Problem
Copy the lines below, beginning with the one that contains "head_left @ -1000" and continuing through the final line, exactly as written and with no other lines.

====== Task input

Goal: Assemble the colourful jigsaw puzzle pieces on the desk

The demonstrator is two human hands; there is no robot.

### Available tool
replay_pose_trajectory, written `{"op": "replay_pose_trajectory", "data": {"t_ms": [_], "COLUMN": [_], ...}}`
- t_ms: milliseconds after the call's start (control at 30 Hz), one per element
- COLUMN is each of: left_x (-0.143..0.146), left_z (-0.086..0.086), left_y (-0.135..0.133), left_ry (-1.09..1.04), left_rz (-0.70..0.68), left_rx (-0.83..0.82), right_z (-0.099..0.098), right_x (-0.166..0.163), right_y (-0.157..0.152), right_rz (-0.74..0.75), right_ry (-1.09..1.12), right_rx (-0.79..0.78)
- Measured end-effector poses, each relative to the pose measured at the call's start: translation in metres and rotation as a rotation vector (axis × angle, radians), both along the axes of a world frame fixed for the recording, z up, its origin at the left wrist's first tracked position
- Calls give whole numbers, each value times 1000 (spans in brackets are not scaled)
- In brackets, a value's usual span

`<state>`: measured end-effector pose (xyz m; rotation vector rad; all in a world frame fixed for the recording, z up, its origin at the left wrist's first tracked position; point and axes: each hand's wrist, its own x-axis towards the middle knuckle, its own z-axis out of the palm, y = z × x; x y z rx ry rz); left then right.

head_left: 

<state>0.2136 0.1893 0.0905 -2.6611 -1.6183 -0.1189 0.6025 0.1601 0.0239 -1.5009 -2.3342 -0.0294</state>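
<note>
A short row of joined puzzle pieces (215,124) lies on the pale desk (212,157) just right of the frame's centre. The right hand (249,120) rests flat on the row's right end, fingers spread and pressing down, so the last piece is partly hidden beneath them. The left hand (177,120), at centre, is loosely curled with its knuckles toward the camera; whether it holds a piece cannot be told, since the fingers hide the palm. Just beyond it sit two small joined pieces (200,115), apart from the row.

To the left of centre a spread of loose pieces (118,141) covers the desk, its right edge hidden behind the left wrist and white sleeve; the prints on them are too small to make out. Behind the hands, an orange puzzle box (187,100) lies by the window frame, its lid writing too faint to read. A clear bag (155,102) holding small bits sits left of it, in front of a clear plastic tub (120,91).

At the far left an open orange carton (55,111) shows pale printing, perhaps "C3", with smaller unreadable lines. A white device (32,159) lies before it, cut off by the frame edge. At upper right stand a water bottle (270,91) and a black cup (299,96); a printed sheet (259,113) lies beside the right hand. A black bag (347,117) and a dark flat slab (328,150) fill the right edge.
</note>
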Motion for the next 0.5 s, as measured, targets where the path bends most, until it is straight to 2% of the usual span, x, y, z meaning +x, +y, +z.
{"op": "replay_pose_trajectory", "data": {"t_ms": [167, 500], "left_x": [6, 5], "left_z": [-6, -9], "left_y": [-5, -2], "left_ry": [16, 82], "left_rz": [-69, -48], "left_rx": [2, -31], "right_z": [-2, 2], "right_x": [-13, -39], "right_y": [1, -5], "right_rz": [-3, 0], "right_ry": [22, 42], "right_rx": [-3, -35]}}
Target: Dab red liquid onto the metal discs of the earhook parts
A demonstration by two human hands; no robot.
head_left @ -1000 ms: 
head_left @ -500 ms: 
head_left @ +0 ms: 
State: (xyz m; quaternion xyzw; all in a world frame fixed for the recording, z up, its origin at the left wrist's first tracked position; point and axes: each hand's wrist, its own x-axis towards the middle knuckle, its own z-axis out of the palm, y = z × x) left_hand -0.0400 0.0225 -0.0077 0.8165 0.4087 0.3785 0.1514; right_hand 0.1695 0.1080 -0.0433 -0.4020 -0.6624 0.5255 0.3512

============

Result of this task
head_left @ -1000 ms: 
head_left @ -500 ms: 
head_left @ +0 ms: 
State: (xyz m; quaternion xyzw; all in a world frame fixed for the recording, z up, its origin at the left wrist's first tracked position; point and axes: each hand's wrist, its own x-axis towards the middle knuckle, its own z-axis out of the palm, y = z × x) left_hand -0.0400 0.0225 -0.0077 0.8165 0.4087 0.3785 0.1514; right_hand 0.1695 0.1080 -0.0433 -0.4020 -0.6624 0.5255 0.3512

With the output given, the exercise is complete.